Exercise requirements -> Up to and including the line that contains "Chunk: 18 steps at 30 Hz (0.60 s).", write out each line of the material from its first line, exactly.

Collected data ->

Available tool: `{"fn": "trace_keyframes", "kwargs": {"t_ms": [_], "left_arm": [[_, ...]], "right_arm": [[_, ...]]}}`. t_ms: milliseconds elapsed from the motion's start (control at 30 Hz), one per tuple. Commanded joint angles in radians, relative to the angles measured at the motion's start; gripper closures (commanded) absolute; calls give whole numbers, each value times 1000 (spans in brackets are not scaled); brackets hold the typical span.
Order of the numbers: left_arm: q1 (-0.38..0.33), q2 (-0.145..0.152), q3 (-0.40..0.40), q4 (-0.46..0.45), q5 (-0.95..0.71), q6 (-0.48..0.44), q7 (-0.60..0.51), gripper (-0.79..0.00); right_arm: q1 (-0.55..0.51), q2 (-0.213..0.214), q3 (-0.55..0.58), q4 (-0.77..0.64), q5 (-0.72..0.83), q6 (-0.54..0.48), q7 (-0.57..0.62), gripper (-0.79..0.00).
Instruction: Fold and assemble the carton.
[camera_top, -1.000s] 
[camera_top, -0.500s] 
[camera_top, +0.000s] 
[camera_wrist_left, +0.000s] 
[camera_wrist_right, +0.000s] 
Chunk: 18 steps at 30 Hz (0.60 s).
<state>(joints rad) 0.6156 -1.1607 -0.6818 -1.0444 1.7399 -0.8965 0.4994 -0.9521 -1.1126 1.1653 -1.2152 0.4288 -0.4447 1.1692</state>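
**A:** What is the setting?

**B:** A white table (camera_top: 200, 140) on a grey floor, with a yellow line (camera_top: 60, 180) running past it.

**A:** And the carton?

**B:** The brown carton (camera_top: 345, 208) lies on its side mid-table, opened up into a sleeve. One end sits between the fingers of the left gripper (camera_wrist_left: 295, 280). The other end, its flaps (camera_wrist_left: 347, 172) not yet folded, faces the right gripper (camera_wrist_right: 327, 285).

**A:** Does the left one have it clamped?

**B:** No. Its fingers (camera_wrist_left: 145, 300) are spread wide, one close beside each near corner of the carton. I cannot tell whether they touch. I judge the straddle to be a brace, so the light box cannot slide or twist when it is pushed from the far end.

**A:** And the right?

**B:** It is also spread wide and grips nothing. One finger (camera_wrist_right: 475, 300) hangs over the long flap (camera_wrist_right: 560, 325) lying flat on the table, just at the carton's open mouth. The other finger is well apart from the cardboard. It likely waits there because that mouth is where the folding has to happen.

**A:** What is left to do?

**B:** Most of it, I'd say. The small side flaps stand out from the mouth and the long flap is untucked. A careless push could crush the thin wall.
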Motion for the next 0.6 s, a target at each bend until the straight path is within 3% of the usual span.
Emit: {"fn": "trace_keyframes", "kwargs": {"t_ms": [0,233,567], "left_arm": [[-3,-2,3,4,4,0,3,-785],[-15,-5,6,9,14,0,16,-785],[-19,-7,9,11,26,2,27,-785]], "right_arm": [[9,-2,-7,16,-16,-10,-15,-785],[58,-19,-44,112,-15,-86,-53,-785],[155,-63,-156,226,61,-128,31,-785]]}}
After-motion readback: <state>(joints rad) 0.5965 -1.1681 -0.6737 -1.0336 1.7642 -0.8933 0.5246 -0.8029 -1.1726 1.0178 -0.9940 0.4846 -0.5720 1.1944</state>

Reply ->
Available tool: `{"fn": "trace_keyframes", "kwargs": {"t_ms": [_], "left_arm": [[_, ...]], "right_arm": [[_, ...]]}}`. t_ms: milliseconds elapsed from the motion's start (control at 30 Hz), one per tuple. Commanded joint angles in radians, relative to the angles measured at the motion's start; gripper closures (commanded) absolute; calls give whole numbers, each value times 1000 (spans in brackets are not scaled); brackets hold the typical span.
Order of the numbers: left_arm: q1 (-0.38..0.33), q2 (-0.145..0.152), q3 (-0.40..0.40), q4 (-0.46..0.45), q5 (-0.95..0.71), q6 (-0.48..0.44), q7 (-0.60..0.51), gripper (-0.79..0.00); right_arm: q1 (-0.55..0.51), q2 (-0.213..0.214), q3 (-0.55..0.58), q4 (-0.77..0.64), q5 (-0.72..0.83), q6 (-0.54..0.48), q7 (-0.57..0.62), gripper (-0.79..0.00).
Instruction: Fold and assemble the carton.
[camera_top, -1.000s] 
[camera_top, -0.500s] 
[camera_top, +0.000s] 
[camera_wrist_left, +0.000s] 
[camera_wrist_right, +0.000s] 
Chunk: 18 steps at 30 Hz (0.60 s).

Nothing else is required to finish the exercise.